The U.S. is a breeding ground for such innovative companies, thanks to its ability to attract exceptional talent, with people coming to the U.S. to study and build networks at some of the world’s top universities.
According to global university rankings, nearly all the top 10 universities are in the U.S. As a result, top talents from around the world come to the U.S. to attend these prestigious institutions.
Furthermore, many promising venture companies called “unicorns” that meet the following conditions have emerged in the U.S.:
- Founded within the last 10 years
- Valued at over $1 billion
- Not listed on the stock market
- Technology companies
In 2018, the number of unicorns in the U.S. was 151 (compared to 118 in the previous year), while China had 82 (62 in the previous year), the UK had 16 (13 in the previous year), and India had 13 (9 in the previous year).
Japan had only one, demonstrating the significant presence of U.S. unicorns. (Source: Nikkei)

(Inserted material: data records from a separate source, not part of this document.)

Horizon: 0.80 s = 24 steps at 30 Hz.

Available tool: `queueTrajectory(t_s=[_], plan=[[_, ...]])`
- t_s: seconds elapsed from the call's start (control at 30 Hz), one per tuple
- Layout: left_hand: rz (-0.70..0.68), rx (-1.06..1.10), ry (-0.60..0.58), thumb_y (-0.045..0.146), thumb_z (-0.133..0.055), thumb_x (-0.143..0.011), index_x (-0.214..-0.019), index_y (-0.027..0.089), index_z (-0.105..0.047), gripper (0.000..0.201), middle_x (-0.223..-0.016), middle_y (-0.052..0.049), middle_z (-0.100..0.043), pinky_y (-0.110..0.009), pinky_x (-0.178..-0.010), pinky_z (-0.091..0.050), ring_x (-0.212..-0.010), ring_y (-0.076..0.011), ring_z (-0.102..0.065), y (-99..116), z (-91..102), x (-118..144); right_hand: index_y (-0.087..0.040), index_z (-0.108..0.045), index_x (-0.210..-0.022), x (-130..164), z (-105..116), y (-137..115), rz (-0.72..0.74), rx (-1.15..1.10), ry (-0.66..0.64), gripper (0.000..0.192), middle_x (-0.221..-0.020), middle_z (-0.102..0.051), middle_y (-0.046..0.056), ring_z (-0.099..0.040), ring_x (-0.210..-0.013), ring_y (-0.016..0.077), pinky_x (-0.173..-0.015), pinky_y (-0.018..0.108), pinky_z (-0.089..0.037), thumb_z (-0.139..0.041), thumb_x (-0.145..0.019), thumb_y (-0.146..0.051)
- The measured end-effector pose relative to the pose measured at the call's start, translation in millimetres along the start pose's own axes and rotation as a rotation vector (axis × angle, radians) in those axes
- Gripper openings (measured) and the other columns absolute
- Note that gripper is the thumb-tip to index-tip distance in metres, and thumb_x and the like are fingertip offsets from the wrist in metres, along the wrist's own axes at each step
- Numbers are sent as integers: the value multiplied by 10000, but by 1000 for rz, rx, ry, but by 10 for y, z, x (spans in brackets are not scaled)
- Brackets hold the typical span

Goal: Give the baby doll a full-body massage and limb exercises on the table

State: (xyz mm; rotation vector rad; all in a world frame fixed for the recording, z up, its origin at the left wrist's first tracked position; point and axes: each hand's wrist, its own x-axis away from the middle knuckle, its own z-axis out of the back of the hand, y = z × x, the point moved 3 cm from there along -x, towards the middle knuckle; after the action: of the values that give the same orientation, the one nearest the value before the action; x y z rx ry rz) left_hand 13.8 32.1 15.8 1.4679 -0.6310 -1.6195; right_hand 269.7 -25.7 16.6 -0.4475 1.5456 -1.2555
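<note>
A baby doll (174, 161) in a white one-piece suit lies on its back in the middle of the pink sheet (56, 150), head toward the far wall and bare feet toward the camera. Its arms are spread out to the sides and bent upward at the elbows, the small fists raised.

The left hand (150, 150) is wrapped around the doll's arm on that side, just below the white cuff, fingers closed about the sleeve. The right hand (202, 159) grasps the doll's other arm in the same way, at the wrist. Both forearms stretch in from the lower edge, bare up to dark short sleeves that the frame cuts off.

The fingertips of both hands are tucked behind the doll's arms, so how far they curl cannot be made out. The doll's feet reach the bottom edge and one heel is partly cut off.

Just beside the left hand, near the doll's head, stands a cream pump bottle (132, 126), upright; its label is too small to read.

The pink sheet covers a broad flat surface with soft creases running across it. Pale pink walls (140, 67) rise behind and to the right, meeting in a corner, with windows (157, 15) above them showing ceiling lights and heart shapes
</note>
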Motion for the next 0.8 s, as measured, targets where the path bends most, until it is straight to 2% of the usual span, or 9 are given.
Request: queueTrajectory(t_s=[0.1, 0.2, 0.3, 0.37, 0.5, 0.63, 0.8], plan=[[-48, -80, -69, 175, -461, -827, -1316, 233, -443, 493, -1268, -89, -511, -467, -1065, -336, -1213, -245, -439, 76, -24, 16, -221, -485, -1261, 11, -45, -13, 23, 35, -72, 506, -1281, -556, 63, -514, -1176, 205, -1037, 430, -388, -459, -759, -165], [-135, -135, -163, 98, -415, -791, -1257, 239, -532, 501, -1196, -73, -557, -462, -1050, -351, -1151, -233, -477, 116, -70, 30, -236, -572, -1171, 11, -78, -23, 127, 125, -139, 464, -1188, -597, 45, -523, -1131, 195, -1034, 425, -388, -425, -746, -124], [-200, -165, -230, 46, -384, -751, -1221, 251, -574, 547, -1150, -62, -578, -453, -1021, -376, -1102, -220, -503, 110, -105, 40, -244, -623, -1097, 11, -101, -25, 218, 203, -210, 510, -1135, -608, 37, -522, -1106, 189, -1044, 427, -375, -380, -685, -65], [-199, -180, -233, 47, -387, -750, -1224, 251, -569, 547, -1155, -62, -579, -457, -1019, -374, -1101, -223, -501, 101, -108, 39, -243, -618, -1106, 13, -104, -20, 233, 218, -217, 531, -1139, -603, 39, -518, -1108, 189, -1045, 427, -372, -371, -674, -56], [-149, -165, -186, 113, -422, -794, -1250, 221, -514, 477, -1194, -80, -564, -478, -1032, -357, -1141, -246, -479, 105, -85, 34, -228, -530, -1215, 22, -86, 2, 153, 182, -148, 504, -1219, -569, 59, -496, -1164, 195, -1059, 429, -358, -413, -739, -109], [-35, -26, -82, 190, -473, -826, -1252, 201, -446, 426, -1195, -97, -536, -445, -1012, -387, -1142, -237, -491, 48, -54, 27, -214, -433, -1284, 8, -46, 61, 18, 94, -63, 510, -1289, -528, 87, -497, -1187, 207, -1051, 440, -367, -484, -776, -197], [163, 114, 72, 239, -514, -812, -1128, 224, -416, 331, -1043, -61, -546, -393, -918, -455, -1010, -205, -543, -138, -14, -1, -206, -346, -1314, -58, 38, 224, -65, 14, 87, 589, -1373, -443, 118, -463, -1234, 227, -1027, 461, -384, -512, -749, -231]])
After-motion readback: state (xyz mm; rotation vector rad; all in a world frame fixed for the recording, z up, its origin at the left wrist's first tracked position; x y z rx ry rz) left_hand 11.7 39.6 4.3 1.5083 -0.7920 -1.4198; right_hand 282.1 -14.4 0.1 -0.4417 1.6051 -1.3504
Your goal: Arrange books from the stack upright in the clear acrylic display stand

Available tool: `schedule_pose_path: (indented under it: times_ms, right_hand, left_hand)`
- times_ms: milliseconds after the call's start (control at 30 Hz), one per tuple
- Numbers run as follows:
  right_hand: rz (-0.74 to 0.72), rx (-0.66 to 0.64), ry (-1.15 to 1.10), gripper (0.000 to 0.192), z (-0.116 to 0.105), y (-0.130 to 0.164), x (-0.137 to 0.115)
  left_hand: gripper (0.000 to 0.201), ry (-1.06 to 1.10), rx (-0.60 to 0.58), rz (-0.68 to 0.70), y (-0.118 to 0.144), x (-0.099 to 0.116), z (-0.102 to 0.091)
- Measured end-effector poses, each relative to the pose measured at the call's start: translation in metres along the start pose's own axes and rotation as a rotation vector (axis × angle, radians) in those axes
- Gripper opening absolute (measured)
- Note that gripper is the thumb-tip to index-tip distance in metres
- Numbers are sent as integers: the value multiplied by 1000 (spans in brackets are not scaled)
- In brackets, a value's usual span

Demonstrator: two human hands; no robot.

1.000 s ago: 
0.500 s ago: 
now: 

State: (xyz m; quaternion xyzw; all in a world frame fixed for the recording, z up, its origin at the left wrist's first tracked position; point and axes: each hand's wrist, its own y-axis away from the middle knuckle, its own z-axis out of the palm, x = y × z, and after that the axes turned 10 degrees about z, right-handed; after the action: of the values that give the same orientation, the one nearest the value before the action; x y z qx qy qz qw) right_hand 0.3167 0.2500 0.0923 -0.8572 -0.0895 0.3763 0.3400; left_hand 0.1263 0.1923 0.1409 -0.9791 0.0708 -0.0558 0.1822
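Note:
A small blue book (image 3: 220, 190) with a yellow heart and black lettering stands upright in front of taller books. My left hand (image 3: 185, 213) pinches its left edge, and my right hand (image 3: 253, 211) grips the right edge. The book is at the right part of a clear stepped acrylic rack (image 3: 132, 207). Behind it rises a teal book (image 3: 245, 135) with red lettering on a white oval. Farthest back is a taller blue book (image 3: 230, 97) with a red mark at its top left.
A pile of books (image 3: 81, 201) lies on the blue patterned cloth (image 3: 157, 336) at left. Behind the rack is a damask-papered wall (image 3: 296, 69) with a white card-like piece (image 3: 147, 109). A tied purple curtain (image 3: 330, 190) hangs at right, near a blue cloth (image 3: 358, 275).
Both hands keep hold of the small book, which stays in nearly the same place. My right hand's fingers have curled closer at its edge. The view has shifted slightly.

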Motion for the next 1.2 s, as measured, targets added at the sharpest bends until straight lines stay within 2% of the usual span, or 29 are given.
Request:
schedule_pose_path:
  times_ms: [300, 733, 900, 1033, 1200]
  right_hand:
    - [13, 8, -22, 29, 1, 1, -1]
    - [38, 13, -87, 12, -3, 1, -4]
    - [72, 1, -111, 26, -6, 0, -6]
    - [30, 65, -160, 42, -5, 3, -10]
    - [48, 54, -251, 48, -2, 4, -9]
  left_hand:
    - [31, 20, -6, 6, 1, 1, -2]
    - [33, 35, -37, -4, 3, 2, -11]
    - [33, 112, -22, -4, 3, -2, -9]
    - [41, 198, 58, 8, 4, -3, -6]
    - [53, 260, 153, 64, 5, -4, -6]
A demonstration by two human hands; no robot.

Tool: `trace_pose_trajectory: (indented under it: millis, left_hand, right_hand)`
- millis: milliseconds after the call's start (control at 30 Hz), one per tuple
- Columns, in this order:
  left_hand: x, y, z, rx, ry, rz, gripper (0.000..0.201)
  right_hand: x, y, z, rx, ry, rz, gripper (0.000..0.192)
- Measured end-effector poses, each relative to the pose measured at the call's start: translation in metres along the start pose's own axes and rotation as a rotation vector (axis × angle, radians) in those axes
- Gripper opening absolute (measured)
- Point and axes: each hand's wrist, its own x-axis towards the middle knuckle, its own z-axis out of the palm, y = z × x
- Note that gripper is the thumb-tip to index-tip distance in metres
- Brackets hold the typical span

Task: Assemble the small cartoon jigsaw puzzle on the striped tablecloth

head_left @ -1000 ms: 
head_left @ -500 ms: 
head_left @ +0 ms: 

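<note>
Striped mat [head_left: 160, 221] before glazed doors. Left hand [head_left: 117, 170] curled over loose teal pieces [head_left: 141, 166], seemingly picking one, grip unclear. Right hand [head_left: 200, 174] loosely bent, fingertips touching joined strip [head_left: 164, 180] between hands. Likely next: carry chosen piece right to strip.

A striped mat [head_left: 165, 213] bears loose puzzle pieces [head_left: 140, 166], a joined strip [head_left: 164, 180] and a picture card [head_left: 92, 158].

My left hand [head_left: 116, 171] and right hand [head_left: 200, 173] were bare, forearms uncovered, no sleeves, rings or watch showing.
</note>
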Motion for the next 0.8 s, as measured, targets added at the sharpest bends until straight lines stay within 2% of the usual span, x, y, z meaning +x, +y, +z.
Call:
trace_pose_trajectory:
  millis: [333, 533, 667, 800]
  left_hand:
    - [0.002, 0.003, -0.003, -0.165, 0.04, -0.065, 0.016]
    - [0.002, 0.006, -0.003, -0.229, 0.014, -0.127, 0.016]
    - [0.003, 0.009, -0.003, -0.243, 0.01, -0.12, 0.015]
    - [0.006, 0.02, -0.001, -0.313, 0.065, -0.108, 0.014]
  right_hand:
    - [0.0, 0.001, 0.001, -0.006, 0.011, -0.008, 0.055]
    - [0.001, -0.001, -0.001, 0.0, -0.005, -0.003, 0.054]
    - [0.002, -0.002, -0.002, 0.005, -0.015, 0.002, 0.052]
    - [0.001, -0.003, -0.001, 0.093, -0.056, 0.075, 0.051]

Given these factors, investing in the U.S. market, either in individual promising stocks or in an index fund or ETF that covers the entire U.S. market, seems to be a highly promising option for long-term investment.
Summary
- Dominant Presence with Over 40% of the Global Stock Market Capitalization:
The U.S. holds a commanding presence, accounting for over 40% of the world’s total stock market capitalization. Many globally recognized companies are based in the United States, boasting high operating profit margins. - Population Growth in the U.S.:
The U.S. is a country experiencing population growth, with a bell-shaped demographic distribution, and its domestic market is expected to expand further. - Strong Stock Performance:
The resilience of U.S. stocks is particularly attractive, as they consistently rebound and show upward trends even during significant economic downturns. - Emphasis on Shareholder Returns:
Many U.S. companies prioritize shareholder returns, with numerous examples of continuous dividend increases over many years, reflecting a strong commitment to rewarding shareholders. - Favorable Environment for Innovation:
The U.S. attracts exceptional talent from around the world, fostering an environment that nurtures innovation. Companies like GAFA (Google, Apple, Facebook, Amazon) continue to emerge, driving further innovation.
In this article, I’ve summarized the allure of investing in U.S. stocks.
As the world’s largest economy, the U.S. stands out with a significant scale, setting it apart from China and Japan, ranked second and third, respectively.
Considering factors such as economic size, population dynamics, stock performance, differences in stock market attitudes, and the fertile ground for promising companies, the U.S. possesses unique appeal that other countries lack.
For those seeking long-term investments and unsure about which country’s stocks to invest in, investing in U.S. stocks, which represent the world’s largest market, is an option that cannot be overlooked.
Moreover, investing in U.S. stocks has become more accessible lately, with smartphones providing easy access to investment opportunities.
With services allowing purchases of even a single share or starting with as little as ¥1,000, small-scale investments have become feasible.
Investing in promising individual U.S. stocks or holding a set of U.S. stock assets through index funds or ETFs that cover the entire market can yield stable returns of several percent annually.
Finally, I recommend reading books by バフェット太郎, and the works by both 両学長, as they delve deeper into the content covered in this article and provide valuable insights.
Thank you for reading until the end.